La hipocresía
En las miles de líneas escritas a propósito del caso Spiniak, el juez Calvo, la posibilidad de que haya políticos involucrados y ahora respecto de la campaña de prevención del sida, la bella palabra hipocresía ha ocupado un lugar de honor.
Bella por su sonido, como si un poeta genial la hubiese compuesto; bella por la contraposición vertical de la h y la p, compensada a su vez por un largo apéndice horizontal; bella por el recuerdo de una remota herencia clásica; bella por su longevidad: miles de años de cultura han engrosado su significado confiriéndole penetración y amplitud. Bella gracias a la memoria de tantos personajes de la historia y de la literatura que han hecho de ella su arma o su escudo. Codicia, lujuria, odio, cobardía, engaño, vanidad y sobre todo la temible envidia, en fin, los siete pecados capitales y otros tantos más, han encontrado en la hipocresía un cauce para aflorar en los espíritus aparentemente virtuosos.
Hipocresía, palabra que se consolida en el castellano durante la segunda mitad del siglo XV, derivada de hipokrisía del griego tardío y de hipókrisis del clásico, significa propiamente “acción de desempeñar un papel teatral”. Este significado incluye una forma de sana hipocresía, relacionada con las buenas costumbres y el pudor, que nos permite no ir desnudos por la vida exhibiendo nuestro pensamiento y nuestras emociones. Sin embargo, la palabra también acarrea el significado de hipo –bajo-, Crisis –decisión-, es decir un estado por debajo de aquel necesario para tomar una decisión. De aquí surge la idea de que la cobardía es inherente al hipócrita, aquel que no se atreve a enfrentar cara a cara la disyuntiva, el conflicto, al otro, y su respuesta se esconde y se disgrega en miles de hilos que ahogan el avance positivo de la existencia. Es por tanto una actitud negativa, me refiero a que actúa por complemento, es lo que no está, lo que no se dice, lo que subyace, lo que está en los contornos de las acciones del hombre; en contraposición a los actos positivos en que sentido y acción son concordantes y evidentes para quien los realiza y para los demás.

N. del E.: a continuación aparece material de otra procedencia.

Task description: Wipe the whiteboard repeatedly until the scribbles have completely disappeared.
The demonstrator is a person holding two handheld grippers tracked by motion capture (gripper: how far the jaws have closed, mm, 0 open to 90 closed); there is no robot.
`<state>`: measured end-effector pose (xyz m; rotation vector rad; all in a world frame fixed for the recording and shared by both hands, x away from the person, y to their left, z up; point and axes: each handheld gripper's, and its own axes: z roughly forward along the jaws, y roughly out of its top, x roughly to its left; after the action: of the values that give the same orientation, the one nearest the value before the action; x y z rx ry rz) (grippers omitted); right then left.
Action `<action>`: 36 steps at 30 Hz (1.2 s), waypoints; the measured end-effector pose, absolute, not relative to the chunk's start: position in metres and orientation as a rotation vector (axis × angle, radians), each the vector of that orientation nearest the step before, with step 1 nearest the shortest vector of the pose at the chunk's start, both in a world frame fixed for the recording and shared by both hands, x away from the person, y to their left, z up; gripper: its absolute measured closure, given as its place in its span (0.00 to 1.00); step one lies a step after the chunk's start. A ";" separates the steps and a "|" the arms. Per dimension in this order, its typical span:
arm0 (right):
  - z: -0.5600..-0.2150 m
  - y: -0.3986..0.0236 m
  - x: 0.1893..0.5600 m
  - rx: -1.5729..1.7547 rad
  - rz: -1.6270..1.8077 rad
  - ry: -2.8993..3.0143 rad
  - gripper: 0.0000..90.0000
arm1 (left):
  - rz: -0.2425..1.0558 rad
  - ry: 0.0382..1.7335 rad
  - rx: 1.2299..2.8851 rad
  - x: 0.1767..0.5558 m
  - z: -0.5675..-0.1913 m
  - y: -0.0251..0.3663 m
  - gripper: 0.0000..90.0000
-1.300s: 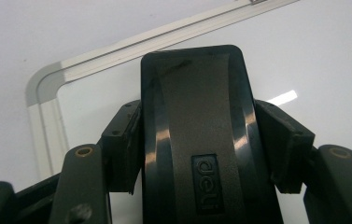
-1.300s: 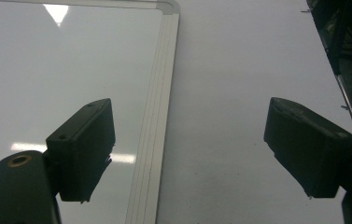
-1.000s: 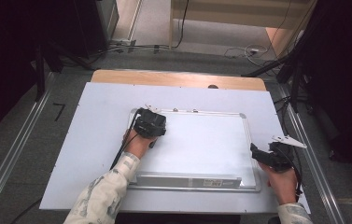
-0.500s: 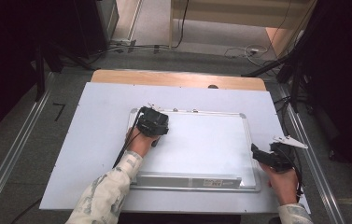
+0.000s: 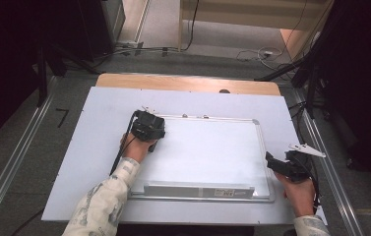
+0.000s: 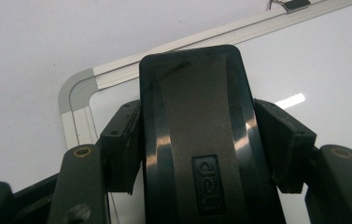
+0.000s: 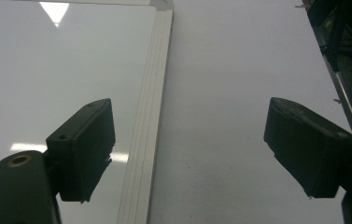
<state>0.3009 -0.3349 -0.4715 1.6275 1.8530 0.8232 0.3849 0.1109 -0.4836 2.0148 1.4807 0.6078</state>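
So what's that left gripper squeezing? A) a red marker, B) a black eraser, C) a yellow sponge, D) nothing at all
B: in the left gripper view, the left gripper has both jaws pressed against the sides of a black eraser that sits over the whiteboard near its rounded corner.

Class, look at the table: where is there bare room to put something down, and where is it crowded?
Bare: the whiteboard's middle, between the left claw holding the black eraser and the open right claw; also the white table sheet left of the frame and along the far edge. Crowded: the board's far-left corner and its right edge.
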 end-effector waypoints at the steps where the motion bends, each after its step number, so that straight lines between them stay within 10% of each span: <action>1: -0.471 -0.335 0.301 1.626 0.823 1.853 0.17 | 0.611 1.481 2.012 0.385 -0.484 0.110 0.43; 20: -0.471 -0.334 0.301 1.629 0.829 1.858 0.17 | 0.563 1.360 2.070 0.402 -0.483 0.061 0.43; 36: -0.471 -0.335 0.300 1.628 0.825 1.851 0.17 | 0.583 1.369 2.088 0.381 -0.484 0.095 0.43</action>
<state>0.3002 -0.3353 -0.4713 1.6283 1.8514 0.8248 0.3806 0.0949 -0.4836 2.0880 1.3685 0.5831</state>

Esta lectura resalta la cualidad corrosiva de la hipocresía. Es la herrumbre que se adhiere a la superficie de las formas sólidas y desde afuera va corroyendo su naturaleza. Se instala y poco a poco debilita el alma de los materiales y los reduce a hojarasca decadente. La hipocresía corroe los medios esenciales de la convivencia humana pues reblandece los pilares de la acción e impide el avance que tal acción intenta. Es una especie de muerte paulatina, cruel e inexorable, que le substrae lentamente el verdadero sentido a la vida.
El hipócrita nos inflige una pequeña muerte con cada una de sus actitudes engañosas, de sus palabras sin verdad, de sus aparatosas simulaciones. A medida que el pozo de la muerte se llena, tanto el hipócrita como sus víctimas sienten esfumarse el impulso vital y se preguntan desesperados por qué.
Si de redenciones se trata, al hipócrita le resulta casi imposible romper el círculo vicioso en que se halla inmerso: en su interior se ha instalado la muerte, una parte de él se pudre ya sin salvación y, por lo tanto, cada día envidia más la vitalidad de otros y crece su empeño por destruirlos. Aún más, perdido en un enmarañado bosque de apariencias y mentiras, ya no cuenta con una brújula que lo guíe fuera de él. El hipócrita, para rehabilitarse, debe reconocer su crimen y escudriñar las motivaciones que lo llevaron a cometerlo con tal persistencia. Supone que para sanar hay que enfrentarse con los propios demonios y darles batalla con una valentía difícil de congregar en el alma de un cobarde.
Bajo esta luz, si nuestro interés es volver fructífero el debate público, debemos desenmascarar a los hipócritas y extirparlos de la convivencia ciudadana. Hay instituciones, como la Iglesia Católica en cuanto a los temas valóricos, que han hecho de la hipocresía un arte. Hay medios, como el canal trece, que levantan los ojos al cielo cuando de principios morales se trata para dejarlos caer sobre la calculadora cuando hay buen dinero de por medio. Hay sectores políticos, como la UDI, que han intentado erigirse en ejemplo democrático a pesar que al menor tropiezo político le sale fuego por la boca y deja ver su grotesca cola autoritaria. Y al nivel de las personas, sin duda hay funcionarios en el gobierno, en el parlamento y en el poder judicial que a estas alturas se han transformado en hipócritas consumados. No sería difícil hacer una buena selección. Podríamos sacarlos a la calle y la gente los apuntaría con el dedo.
No nos cansemos de denunciar a los hipócritas, es el único medio que tenemos a mano para desvirtuar sus falsas palabras. Tarde o temprano nos desprenderemos del lastre que significan y podremos aspirar a un debate público sano y vital.